なんとか明るいうちに、今日の目的の温泉、温泉津温泉に到着した。ここは1300年前から涌き出ている名湯なんだと。早速、テントを張って、人間に戻って温泉に行く。小さいけれど、風情があって、いい温泉だった。

 テント設営地:温泉津町、温泉津温泉の所の港。

5月17日。朝、テントをたたむ前にいつもの様にウサギになる。ここまで、一回も洗ってないのでとても臭くなってきている。ウサギを着るのがイヤになってきた。早く洗濯しないといけないと思いつつ、我慢してウサギになる。そう言えば、出発の時にはピンクのウサギだったのに、なんだか灰色のウサギになってきてるような気がする。

今日も、日本海側の国道9号をひたすら走る。色々な人に手を振ってもらえたり、たくさんの人に差し入れをもらったりした。山陰地方はいい所だ!もう少し進んで行くと出雲大社があるので、寄っていく事にする。

しかし、もう少しで出雲大社に到着、という所を走っていると、風がとても強くなってきた。しかも、向かい風だ!本当に強く吹いてくる風なので、なかなか前に進まない。一生懸命ペダルを踏んでも、ほとんど進んでくれないのだ。目にゴミも入るし、とてもヒドイ状態になってきた。チャリで走るのがイヤになってきて、これ以上どうしても向かい風で走りたくなくなった。仕方なく、降りてチャリを押すことにした。チャリを押して歩くのとチャリに乗って走るのとスピードはあまり変わりなかった。そんなこんなで、向かい風と戦いながらも、なんとか、出雲大社に到着。嬉しかったので、写真を撮ってしまった。

出雲大社で一人の地元の女の子に出会う。彼女の案内で出雲大社を見学した。日本中の神様が集まる神社というだけはある。なんだかとてもスゴイ神社だ。俺、感激。彼女に本殿やいろいろ案内してもらって、2人でいっしょに御前りしてきた。彼女とは俺の旅の話をしたりして別れた。そして、夕方には出雲大社を後にして、またチャリで走り始める。走り始めてすぐに、彼女が友達と車でやって来て、もう一度写真をとって、お別れした。もうすぐ夕日が沈みそうだった。

 テント設営地:出雲市、大寺薬師近くの空き地。

5月18日。今日は雨の日だった。朝、雨がなかなか上がらないのでテントをたたんだのが10時頃になってしまった。今日の天気は曇っていたり、小雨が降ってきたりして、いやな感じだった。この旅で始めてカッパを着た。カッパを着てしまうと、ウサギなのか何なのかよく分らなくなってしまった。
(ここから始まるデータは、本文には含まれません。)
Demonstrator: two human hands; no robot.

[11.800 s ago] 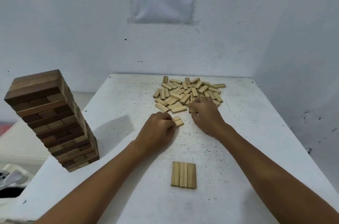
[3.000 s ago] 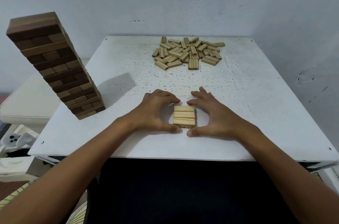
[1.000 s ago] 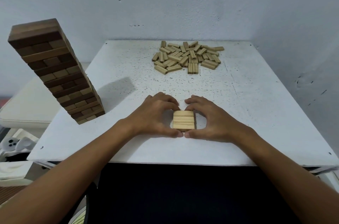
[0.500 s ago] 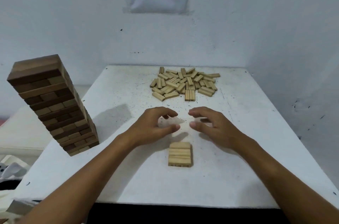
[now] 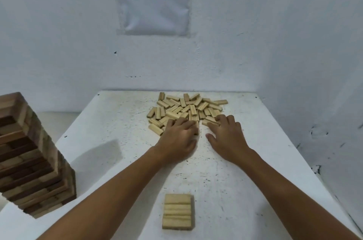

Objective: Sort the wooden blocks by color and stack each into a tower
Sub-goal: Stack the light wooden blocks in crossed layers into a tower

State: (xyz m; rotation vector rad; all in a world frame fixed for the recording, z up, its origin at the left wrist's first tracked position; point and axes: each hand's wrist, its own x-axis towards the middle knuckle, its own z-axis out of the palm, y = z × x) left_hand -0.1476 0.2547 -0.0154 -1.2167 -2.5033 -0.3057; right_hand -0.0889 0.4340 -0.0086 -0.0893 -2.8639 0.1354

身体は普通のカッパで頭だけウサギになっていて、ちょっと恥ずかしかった

国道431号を走って、宍道湖を見ながら松江市を目指した。松江城を見学して、出雲そばを食べながら雨宿りをした。松江城を見学した後も、雨が降りそうで、なかなか思うように走ることが出来なかった。そんな訳で、今日は早めに終わることにした。テントを張れる所を見つけて、寝る準備をしたけど、荷物がほとんどビチョビチョになってしまってる。雨降りの日はしょうがないのだろう。夜になって、雨は一段と強くなってきた。

テントの中で寝ていると、おばさんが「寒くないのかい」と、声を掛けてきた。「寒いです」と、答えると、家においでと言ってくれた。どうしようか迷ったけど、けっこう寒かったので、お言葉に甘える事にした。家の中に上がらせてもらうのはちょっと気が引けたので、ガレージを借りる事にした。更にお風呂も入れていただいた。本当に助かりました。ありがとう!お風呂から上がって、おばちゃんと少しお話をした。おばちゃんは俺のようにチャリやバイクで日本を旅している人が大好きで、何人も泊めているのだそうだ。俺も今回の旅の話をした。夜も更けてきて、おばちゃんの家のガレージで寝る。外はとても強い雨と風が嵐のようだった

 テント設営地:美保関町、下字部尾の親切なおばちゃんの家のガレージ。